**Work task:** The data below should be copied over with complete accuracy.

------ Source material

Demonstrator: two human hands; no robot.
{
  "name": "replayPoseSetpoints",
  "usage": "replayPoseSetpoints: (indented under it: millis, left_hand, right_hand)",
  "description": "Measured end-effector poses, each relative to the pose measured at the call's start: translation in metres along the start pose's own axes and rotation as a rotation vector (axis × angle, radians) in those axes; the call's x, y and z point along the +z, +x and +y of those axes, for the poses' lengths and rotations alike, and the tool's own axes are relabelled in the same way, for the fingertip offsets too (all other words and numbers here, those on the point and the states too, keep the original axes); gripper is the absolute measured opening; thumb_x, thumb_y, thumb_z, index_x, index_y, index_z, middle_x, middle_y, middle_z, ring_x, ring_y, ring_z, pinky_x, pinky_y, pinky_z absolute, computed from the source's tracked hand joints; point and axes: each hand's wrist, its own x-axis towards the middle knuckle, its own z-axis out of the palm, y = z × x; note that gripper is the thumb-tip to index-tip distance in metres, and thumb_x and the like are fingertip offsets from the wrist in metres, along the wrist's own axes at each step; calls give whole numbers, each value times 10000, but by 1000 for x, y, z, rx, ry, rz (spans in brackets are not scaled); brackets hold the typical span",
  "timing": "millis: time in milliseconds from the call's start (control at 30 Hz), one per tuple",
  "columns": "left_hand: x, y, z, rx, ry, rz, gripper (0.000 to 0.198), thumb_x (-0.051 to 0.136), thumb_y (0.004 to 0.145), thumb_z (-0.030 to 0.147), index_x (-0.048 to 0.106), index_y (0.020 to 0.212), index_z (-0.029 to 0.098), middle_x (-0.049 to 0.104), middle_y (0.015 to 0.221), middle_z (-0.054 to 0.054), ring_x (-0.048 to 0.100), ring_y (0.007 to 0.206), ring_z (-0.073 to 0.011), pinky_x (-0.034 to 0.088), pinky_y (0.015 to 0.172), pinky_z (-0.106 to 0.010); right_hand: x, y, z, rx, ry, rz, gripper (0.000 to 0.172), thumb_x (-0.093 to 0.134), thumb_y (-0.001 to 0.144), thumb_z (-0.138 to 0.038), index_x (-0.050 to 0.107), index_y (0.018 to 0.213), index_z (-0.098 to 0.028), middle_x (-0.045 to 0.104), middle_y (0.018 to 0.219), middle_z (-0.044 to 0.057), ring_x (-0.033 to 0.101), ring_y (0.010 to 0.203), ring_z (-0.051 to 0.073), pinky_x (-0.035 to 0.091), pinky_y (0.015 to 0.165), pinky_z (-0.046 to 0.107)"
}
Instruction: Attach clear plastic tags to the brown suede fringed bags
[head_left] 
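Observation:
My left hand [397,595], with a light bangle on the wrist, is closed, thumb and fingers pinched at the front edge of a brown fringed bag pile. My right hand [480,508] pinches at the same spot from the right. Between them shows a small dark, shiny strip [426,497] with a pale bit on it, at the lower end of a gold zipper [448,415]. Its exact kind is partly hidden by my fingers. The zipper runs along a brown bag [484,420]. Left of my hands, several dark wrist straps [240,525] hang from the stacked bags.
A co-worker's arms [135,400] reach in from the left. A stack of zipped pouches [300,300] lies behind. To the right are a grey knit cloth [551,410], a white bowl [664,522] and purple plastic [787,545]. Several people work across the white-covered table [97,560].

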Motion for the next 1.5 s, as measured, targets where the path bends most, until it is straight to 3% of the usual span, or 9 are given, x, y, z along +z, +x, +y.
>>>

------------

**Solution to this exercise:**
Demonstrator: two human hands; no robot.
{
  "name": "replayPoseSetpoints",
  "usage": "replayPoseSetpoints: (indented under it: millis, left_hand, right_hand)",
  "description": "Measured end-effector poses, each relative to the pose measured at the call's start: translation in metres along the start pose's own axes and rotation as a rotation vector (axis × angle, radians) in those axes; the call's x, y and z point along the +z, +x and +y of those axes, for the poses' lengths and rotations alike, and the tool's own axes are relabelled in the same way, for the fingertip offsets too (all other words and numbers here, those on the point and the states too, keep the original axes); gripper is the absolute measured opening; thumb_x, thumb_y, thumb_z, index_x, index_y, index_z, middle_x, middle_y, middle_z, ring_x, ring_y, ring_z, pinky_x, pinky_y, pinky_z absolute, computed from the source's tracked hand joints; point and axes: each hand's wrist, its own x-axis towards the middle knuckle, its own z-axis out of the palm, y = z × x; note that gripper is the thumb-tip to index-tip distance in metres, and thumb_x and the like are fingertip offsets from the wrist in metres, along the wrist's own axes at each step; calls give whole numbers, each value times 10000, but by 1000 for x, y, z, rx, ry, rz (spans in brackets are not scaled); brackets hold the typical span",
  "timing": "millis: time in milliseconds from the call's start (control at 30 Hz), one per tuple",
  "columns": "left_hand: x, y, z, rx, ry, rz, gripper (0.000 to 0.198), thumb_x (-0.051 to 0.136), thumb_y (0.004 to 0.145), thumb_z (-0.030 to 0.147), index_x (-0.048 to 0.106), index_y (0.020 to 0.212), index_z (-0.029 to 0.098), middle_x (-0.049 to 0.104), middle_y (0.015 to 0.221), middle_z (-0.054 to 0.054), ring_x (-0.048 to 0.100), ring_y (0.007 to 0.206), ring_z (-0.073 to 0.011), pinky_x (-0.034 to 0.088), pinky_y (0.015 to 0.172), pinky_z (-0.106 to 0.010); right_hand: x, y, z, rx, ry, rz, gripper (0.000 to 0.172), thumb_x (-0.093 to 0.134), thumb_y (-0.001 to 0.144), thumb_z (-0.138 to 0.038), index_x (-0.050 to 0.107), index_y (0.018 to 0.213), index_z (-0.098 to 0.028), middle_x (-0.045 to 0.104), middle_y (0.018 to 0.219), middle_z (-0.044 to 0.057), ring_x (-0.033 to 0.101), ring_y (0.010 to 0.203), ring_z (-0.051 to 0.073), pinky_x (-0.035 to 0.091), pinky_y (0.015 to 0.165), pinky_z (-0.046 to 0.107)"
}
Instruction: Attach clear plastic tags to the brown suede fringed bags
[head_left] 
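Observation:
My left hand [397,595], with a light bangle on the wrist, is closed, thumb and fingers pinched at the front edge of a brown fringed bag pile. My right hand [480,508] pinches at the same spot from the right. Between them shows a small dark, shiny strip [426,497] with a pale bit on it, at the lower end of a gold zipper [448,415]. Its exact kind is partly hidden by my fingers. The zipper runs along a brown bag [484,420]. Left of my hands, several dark wrist straps [240,525] hang from the stacked bags.
A co-worker's arms [135,400] reach in from the left. A stack of zipped pouches [300,300] lies behind. To the right are a grey knit cloth [551,410], a white bowl [664,522] and purple plastic [787,545]. Several people work across the white-covered table [97,560].
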
Motion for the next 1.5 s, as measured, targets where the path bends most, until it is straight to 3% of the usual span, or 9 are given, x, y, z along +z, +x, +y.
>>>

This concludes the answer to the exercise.